Поэтому задаю второй вопрос:
— Кому ты отдал деньги?
Еще раз оглядевшись по сторонам, мясник прошептал, почти прижавшись губами к моему уху:
— Тевтаму!
Это имя мне ни о чем не говорит, и на мой вопросительный взгляд тот поясняет:
— Это ближний человек Ономарха.
Вот теперь общая картина становится куда прозрачней.
«Ономарх пролетел на последних выборах, и это не дает ему покоя. После почти безграничной власти Аристомена его племяннику трудно смириться со второстепенной ролью. Он затеял переворот в городе, и, по-видимому, большая часть клана Тарсидов поддерживает его в этом. Они хотят сковырнуть моего „милого дядюшку“ Шираза с поста архонта, но подать это народу не как госпереворот, а как борьбу с возвратом персидского владычества. Не глупо! — Быстро прокрутив все это в голове, привязываю к нынешней ситуации. — Некто Тевтам пугает торгашей и выманивает у них деньги. Что это⁈ Ономарх таким образом собирает себе сторонников и дополнительные средства? Вряд ли, уж больно топорно и с риском раскрыть весь заговор. Скорее, этот Тевтам просто решил поднажиться на „праведном“ деле. Платить, чтобы не попасть в списки проскрипций, в этом времени дело обычное!»

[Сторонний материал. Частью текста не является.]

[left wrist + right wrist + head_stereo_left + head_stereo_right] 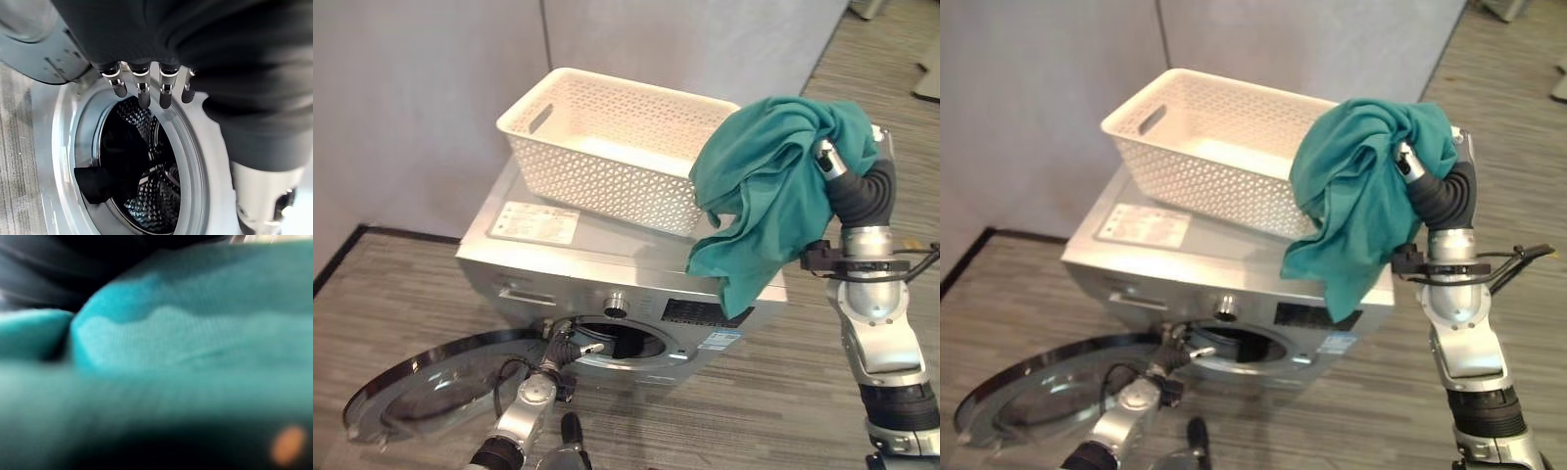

В любом случае для меня это не важно. Главное в другом! Жадность Тевтама раскрыла мне готовящийся в городе переворот, и с этим надо что-то делать.
«Вот же какой неугомонный этот Ономарх! Его в парадную дверь не пустили, так он с черного хода лезет!» — мрачно нахмурив лоб, пытаюсь понять, как мне действовать в такой ситуации.
«Вариант первый и самый простой — пойти к Ширазу и все ему рассказать. — Начинаю быстро прокручивать варианты. — Что он сделает? Арестует Ономарха, начнет следствие? А доказательства⁈ Тут вам не застенки гестапо, пытать его не позволят остальные члены Совета, а без этого его вину не доказать. Прямых улик нет, только косвенные да слова вот этого мясника».
Прохожусь оценивающим взглядом по бородатой щекастой роже и понимаю, что он откажется от своих слов сразу же, как только его хорошенько прижмут.
«Тут, прежде чем действовать, надо подумать! — убеждаю самого себя, продолжая смотреть на бледное лицо мясника. — Перво-наперво, надо убедить этого жирдяя не трепать языком!»
Как это сделать? В поисках ответа прохожусь глазами по внутренностям лавки — ничего интересного, только мальчонка по-прежнему пялится на меня испуганно-любопытным взглядом.
Киваю на него, обращаясь к мяснику:
— Сын?
Тот безмолвно подтверждает, и я жестом маню мальчишку к себе:
— Подойди, подними монету!
Мальчишка юрко ныряет под прилавок и, утерев грязь с тетрадрахмы, кладет ее перед отцом. Мы с мясником оба смотрим на серебряный кругляш, и в полной тишине я достаю еще одну монету и кладу сверху. При этом добавляю в голос максимум таинственной угрозы:
— Про наш разговор — никому! Сболтнешь лишнего… — Замолкаю и демонстративно перевожу взгляд с отца на сына, а затем обратно. — Сам сдохнешь как собака и всю семью свою погубишь!